The explorers that usually scrub the earth for oil stayed home last year.
Outside of the U.S. energy boom, the oil industry discovered the least amount of crude in 64 years, as the oil-market crash forced drillers to make deep cuts to exploration budgets, research firm IHS says in a new report.
The group estimates 2.8 billion barrels of oil were discovered last year, the smallest amount on record since the industry began its surge of exploration for oil around the globe after World War II. The decline in discoveries is the culmination of an industry-wide pullback from international waters that began when companies turned their drill bits to shale formations in Texas, North Dakota and Oklahoma.
“We’ve seen four consecutive years of declining oil volumes, which has never happened before,” said Leta Smith, a researcher at IHS Energy, in a written statement.
The shale revolution drew oil producers to North America, away from more expensive and risky investments in international waters. The years of $100 oil made it profitable to develop existing oil fields, and in the downturn, oil exploration was one of the first items to get nixed in corporate budgets.
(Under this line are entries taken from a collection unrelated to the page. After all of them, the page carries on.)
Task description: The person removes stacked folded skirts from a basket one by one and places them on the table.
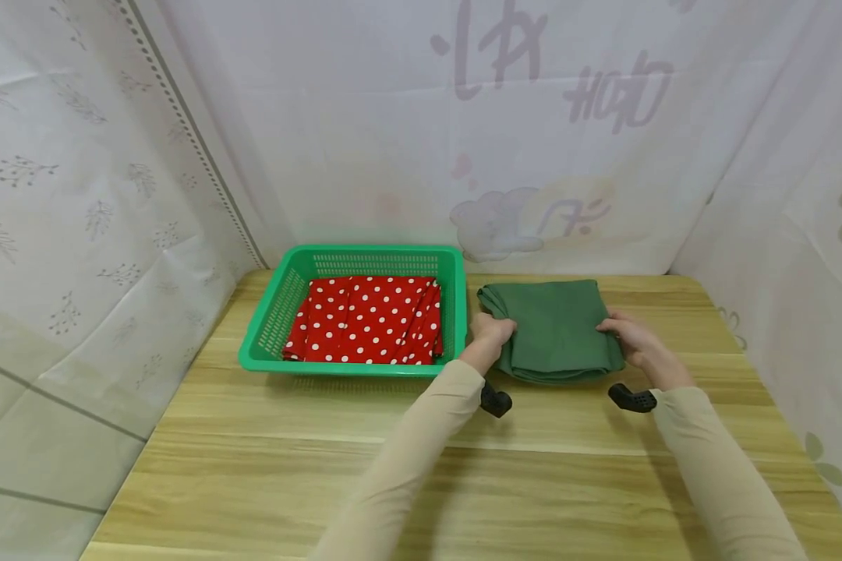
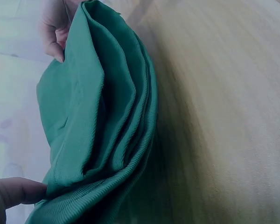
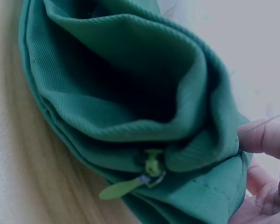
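Observation:
A folded green cloth [image 1: 557, 327] sits at the right of the table, in several layers. My left hand [image 1: 491, 336] grips its left edge, with the thumb on top. On the opposite edge, my right hand [image 1: 635, 343] pinches the layers between thumb and fingers. The left wrist view shows the stacked folds [image 2: 116, 93] bowing along the near side, above the wood. A zipper pull [image 3: 123, 187] hangs from the cloth in the right wrist view, below a wide gap between the folds.
Left of the cloth stands a green plastic basket [image 1: 351, 369] holding a folded red cloth with white dots [image 1: 372, 319]. The wooden table [image 1: 309, 483] ends at pale printed curtains [image 1: 365, 156] behind and on both sides. Black wrist mounts [image 1: 631, 399] hang under the sleeves.

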`<state>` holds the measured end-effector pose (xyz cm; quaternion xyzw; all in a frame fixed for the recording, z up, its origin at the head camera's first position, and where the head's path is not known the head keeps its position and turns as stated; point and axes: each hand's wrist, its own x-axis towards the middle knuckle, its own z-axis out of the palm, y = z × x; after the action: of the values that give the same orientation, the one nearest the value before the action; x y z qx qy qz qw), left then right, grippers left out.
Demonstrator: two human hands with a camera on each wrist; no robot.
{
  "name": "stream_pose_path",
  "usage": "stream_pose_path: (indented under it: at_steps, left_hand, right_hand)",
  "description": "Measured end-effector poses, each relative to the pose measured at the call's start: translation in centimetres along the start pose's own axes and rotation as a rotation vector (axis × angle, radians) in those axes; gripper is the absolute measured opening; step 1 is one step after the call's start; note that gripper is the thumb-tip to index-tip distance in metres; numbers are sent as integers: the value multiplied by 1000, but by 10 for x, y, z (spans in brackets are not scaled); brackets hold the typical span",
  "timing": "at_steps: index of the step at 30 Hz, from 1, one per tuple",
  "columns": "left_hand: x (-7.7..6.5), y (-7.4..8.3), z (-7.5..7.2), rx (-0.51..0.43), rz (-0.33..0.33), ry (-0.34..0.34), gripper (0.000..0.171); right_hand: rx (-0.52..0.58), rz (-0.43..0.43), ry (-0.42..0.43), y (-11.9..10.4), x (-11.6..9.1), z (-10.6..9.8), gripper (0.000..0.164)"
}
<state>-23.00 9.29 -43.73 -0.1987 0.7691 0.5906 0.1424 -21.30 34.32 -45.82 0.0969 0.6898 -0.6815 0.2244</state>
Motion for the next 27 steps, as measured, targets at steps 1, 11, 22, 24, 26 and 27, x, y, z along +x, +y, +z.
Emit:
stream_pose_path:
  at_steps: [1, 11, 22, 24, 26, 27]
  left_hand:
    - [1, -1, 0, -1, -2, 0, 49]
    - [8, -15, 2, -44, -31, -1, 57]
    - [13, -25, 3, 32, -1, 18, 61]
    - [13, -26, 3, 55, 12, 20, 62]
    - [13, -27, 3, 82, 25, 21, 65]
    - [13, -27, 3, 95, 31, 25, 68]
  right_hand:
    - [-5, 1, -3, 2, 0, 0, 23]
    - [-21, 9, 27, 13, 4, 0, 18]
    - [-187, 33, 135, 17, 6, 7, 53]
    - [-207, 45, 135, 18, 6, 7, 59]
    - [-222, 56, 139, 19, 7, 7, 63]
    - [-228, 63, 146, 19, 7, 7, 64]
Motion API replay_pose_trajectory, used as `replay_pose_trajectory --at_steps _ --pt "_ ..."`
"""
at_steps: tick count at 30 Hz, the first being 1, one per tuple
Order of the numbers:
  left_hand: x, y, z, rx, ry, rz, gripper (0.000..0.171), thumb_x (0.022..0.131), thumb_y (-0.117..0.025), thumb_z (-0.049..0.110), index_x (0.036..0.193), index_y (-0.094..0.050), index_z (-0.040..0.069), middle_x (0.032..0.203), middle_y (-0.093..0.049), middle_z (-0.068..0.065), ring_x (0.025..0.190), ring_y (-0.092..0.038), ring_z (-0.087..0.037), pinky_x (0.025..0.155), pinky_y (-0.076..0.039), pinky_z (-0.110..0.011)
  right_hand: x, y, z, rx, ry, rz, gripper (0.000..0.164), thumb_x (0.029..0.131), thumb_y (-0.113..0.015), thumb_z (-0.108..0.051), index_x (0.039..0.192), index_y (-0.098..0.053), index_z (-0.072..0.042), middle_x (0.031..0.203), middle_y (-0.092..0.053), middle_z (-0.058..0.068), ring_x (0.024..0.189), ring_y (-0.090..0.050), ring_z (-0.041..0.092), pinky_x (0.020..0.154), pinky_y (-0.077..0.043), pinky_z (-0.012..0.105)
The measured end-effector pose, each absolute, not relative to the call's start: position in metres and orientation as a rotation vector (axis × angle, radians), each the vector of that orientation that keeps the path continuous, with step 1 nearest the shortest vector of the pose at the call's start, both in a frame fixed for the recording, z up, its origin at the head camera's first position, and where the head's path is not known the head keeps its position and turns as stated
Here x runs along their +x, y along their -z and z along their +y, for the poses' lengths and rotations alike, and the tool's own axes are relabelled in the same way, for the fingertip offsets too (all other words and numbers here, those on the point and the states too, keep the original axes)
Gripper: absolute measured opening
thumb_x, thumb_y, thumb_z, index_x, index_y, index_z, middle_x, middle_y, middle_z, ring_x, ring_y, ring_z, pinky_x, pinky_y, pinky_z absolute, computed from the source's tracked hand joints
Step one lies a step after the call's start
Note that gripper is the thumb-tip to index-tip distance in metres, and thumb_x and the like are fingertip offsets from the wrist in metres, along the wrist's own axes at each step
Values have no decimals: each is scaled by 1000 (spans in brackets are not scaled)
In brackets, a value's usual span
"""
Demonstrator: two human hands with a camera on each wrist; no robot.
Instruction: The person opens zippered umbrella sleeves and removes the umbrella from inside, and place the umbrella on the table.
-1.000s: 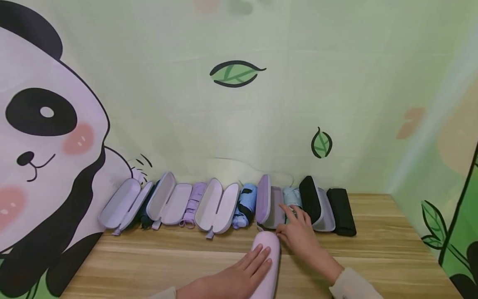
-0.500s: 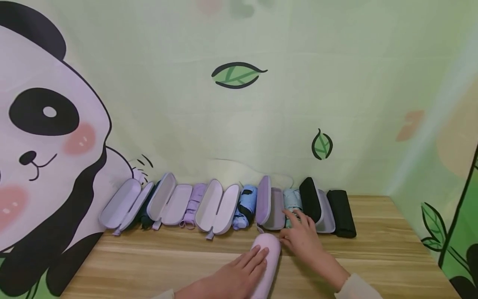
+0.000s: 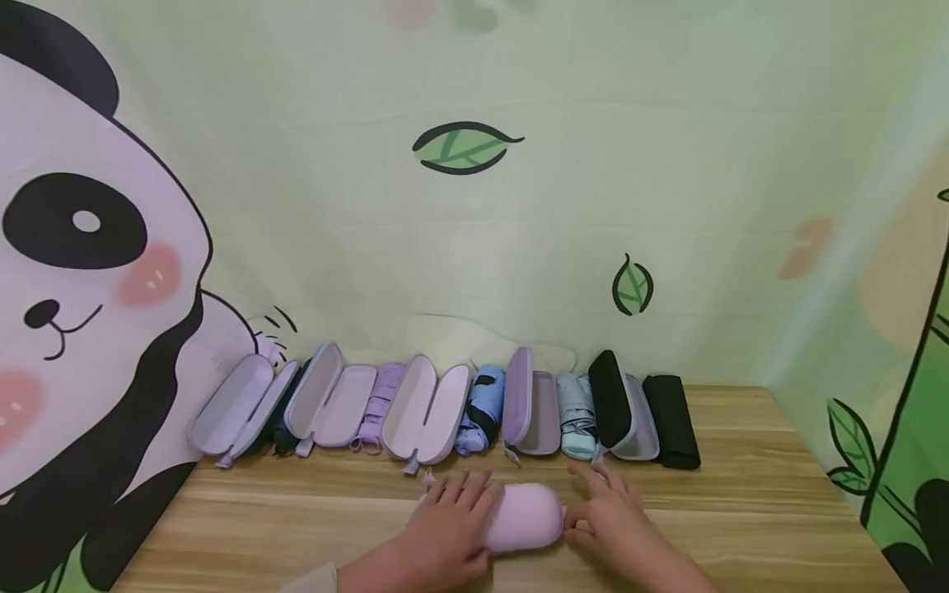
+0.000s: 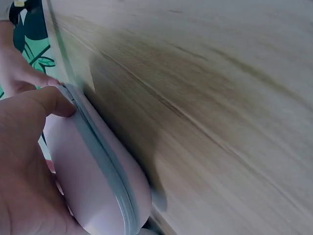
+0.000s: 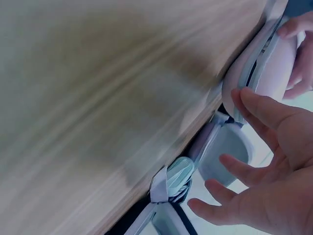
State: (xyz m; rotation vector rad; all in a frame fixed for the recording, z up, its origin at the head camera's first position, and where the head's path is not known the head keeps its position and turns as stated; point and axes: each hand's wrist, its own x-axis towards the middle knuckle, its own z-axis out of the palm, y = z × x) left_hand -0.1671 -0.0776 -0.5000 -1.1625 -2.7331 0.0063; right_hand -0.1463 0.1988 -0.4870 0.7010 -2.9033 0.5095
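A closed pink zip case (image 3: 525, 517) lies crosswise on the wooden table, its grey zipper band (image 4: 110, 164) running along the side. My left hand (image 3: 451, 523) grips the left part of the case, thumb on the near side and fingers over the top. At the right end, my right hand (image 3: 619, 519) has thumb and forefinger tips together at the zipper seam (image 5: 254, 66), seemingly pinching the zipper; the pull itself is hidden by the fingertips. A dark gap shows in the seam beside them. The other right fingers are spread.
Behind the hands stands a row of unfolded cases and rolled compact umbrellas: a purple umbrella (image 3: 381, 403), a blue umbrella (image 3: 483, 403), a light teal umbrella (image 3: 577, 412) and a black umbrella (image 3: 672, 422). A panda-print cloth (image 3: 519, 247) hangs behind the table.
The pink case has turned from pointing away to lying crosswise, with my left hand now around it. My right hand has come back from beside the teal umbrella to the case's right end.
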Motion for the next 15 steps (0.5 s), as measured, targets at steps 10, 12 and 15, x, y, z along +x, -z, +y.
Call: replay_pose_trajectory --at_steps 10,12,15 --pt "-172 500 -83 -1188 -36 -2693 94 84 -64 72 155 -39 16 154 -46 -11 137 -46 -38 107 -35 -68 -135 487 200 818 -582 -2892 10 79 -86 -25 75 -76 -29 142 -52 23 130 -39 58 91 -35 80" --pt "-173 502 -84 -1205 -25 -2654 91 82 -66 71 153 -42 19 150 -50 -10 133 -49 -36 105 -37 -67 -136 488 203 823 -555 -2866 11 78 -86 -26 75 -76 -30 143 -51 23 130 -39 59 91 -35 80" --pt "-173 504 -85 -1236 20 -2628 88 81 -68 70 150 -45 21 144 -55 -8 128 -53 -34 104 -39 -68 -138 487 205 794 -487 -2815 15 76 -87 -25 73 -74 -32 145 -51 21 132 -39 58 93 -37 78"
Companies drilled 4,300 conventional exploration and appraisal wells last year, IHS says, compared to 5,300 in 2012. Oil companies retreated from the ocean depths. Deep-water drilling, defined as drilling in 1,000 to 5,000 feet of water, dropped by 20 percent last year, while drilling in waters more than 5,000 feet deep declined 40 percent.
“The bottom has completely fallen out for conventional exploration, and the result portends a supply gap in the future that is going to be challenging to overcome,” Smith said.